As a thought experiment, imagine that we followed the advice of many and made community college free for all, apart from some small fees to build commitment. Imagine that we saw it as as much an educational right as high school. What do these indicators of decline look like then?

  • As mentioned above, declining demographics are good — it costs us less, which means we can spend more per capita on students.
  • Debt disappears, and in a surprising “free lunch” scenario, it costs less to run the community colleges than we spent on our current byzantine system of federal higher education funding.
  • Questions of whether “College is worth it”, at the community college level become almost as senseless as asking whether high school is worth it — if you aren’t doing anything else, and it gets you closer to your career goals, yes it’s worth it.  (And if it’s not, it’s not — do something else!)
  • Adjunctification becomes just the messy lead-in to the professionalization of the discipline of teaching in higher education.  Adjuncts become full-time employees, and education costs less.

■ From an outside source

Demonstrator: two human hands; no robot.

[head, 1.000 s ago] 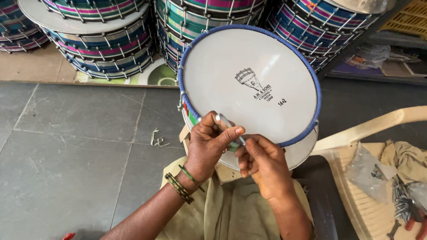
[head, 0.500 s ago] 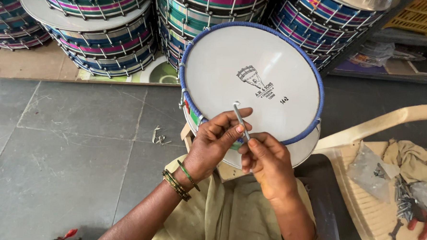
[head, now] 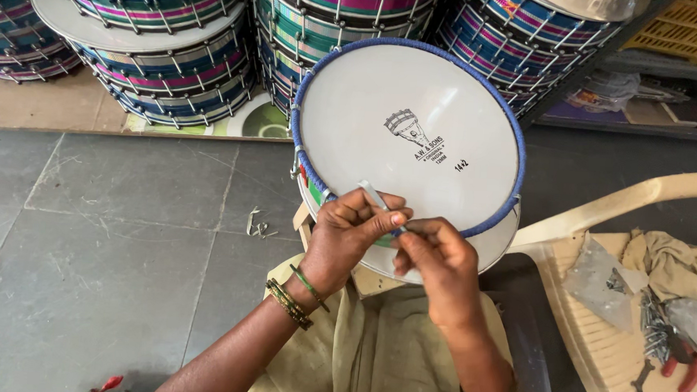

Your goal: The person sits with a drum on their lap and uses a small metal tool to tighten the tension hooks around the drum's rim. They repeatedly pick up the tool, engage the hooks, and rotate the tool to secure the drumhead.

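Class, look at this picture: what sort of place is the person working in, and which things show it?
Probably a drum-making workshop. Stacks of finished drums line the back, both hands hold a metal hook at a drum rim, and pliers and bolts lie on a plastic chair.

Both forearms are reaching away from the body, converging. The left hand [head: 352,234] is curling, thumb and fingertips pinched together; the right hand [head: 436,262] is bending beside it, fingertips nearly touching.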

So maybe we are seeing peak higher ed. But maybe we’re also witnessing a transitional state. Maybe the problem is that we see “higher ed” as higher. Maybe the end of higher ed is the expansion of lower ed or the evolution of lifelong ed.

Or maybe something else is happening entirely. Matt Reed, who I respect quite a bit, sees the free community college idea as a trap. Sherman Dorn embraces a middle ground. (And frankly, I believe in the long run the real question will be about how to divvy up the GDP produced by our robot overlords, but that’s another post).

The point is not that this solution is *the* solution. Rather, it’s how different the fundamentals look if you assume universal education is an expectation we shouldn’t diminish. The same markers that spell decline point a path to ubiquity, if we want it. Do we?

3 thoughts on “Peak Higher Ed and the Age of Diminished Expectations

  1. Excellent post, Mike: thoughtful, concise, passionate, wide-ranging.

    I like your (1970s-era) malaise model, but fear it will take a long time for its positive end state to appear. The states and feds are very ill-disposed to *maintain* current (lowered) funding, much less spend more (even per pupil; ask me about Vermont). Colleges and universities still have huge faculty and staff compensation costs on the books, which are only growing – medical costs are killers, and tenured faculty, as few as they are, rarely get cheaper over time.
    Moreover, I fear that college degrees matter less and less to an economy devoted to service jobs. Unless instead of college degrees (BA, BS) we’re talking associates’ degrees, or a certificate from some classes. *That* I can see growing.

    My same negative economics apply to your glorious idea of free tuition.

    I’m still thinking about the path forward. I fear it’ll look like travel agencies at worst, or music at best.